▼▼▼

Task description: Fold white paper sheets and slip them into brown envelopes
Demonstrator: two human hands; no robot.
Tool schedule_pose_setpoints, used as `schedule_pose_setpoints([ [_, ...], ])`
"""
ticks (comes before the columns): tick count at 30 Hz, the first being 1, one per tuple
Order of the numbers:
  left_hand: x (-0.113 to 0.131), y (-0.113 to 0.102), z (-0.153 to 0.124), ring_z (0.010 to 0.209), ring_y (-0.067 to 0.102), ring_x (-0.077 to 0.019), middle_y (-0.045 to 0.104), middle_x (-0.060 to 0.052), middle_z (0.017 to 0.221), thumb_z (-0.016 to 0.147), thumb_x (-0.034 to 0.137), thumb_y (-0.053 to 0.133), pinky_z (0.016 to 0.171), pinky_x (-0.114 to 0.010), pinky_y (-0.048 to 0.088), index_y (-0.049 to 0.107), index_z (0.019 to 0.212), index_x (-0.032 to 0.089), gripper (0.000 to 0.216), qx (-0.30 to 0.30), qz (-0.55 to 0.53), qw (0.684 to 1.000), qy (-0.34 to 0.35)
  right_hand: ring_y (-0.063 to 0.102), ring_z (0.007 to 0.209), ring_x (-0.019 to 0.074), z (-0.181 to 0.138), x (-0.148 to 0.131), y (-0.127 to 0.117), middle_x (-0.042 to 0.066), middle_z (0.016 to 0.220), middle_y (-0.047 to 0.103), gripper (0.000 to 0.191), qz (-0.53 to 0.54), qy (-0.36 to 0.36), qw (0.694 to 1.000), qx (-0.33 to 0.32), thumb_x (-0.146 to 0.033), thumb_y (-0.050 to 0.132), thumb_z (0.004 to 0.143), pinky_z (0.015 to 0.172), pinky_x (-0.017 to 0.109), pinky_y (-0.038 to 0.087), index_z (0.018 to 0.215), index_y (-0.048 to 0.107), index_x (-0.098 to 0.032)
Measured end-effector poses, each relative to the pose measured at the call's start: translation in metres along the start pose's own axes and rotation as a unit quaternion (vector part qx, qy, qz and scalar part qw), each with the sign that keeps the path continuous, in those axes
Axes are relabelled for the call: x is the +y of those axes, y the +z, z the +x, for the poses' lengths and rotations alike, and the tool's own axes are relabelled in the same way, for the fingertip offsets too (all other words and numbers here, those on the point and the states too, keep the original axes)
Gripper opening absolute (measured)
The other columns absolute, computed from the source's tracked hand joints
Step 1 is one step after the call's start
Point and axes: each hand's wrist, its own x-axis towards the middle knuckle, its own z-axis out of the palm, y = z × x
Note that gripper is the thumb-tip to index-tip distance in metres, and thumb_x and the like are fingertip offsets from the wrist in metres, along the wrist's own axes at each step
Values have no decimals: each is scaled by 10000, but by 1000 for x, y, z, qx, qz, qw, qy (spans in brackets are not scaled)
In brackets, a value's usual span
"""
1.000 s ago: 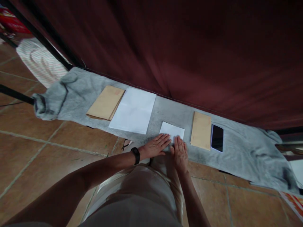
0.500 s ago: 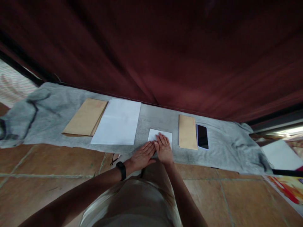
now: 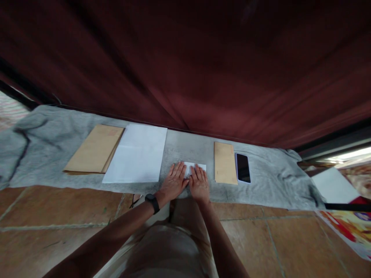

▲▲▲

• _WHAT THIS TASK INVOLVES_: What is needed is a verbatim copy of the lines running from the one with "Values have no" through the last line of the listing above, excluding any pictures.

• _TASK ANSWER_:
Values have no decimals: each is scaled by 10000, but by 1000 for x, y, z, qx, qz, qw, qy (spans in brackets are not scaled)
In brackets, a value's usual span
"""
1.000 s ago: 
0.500 s ago: 
now: 

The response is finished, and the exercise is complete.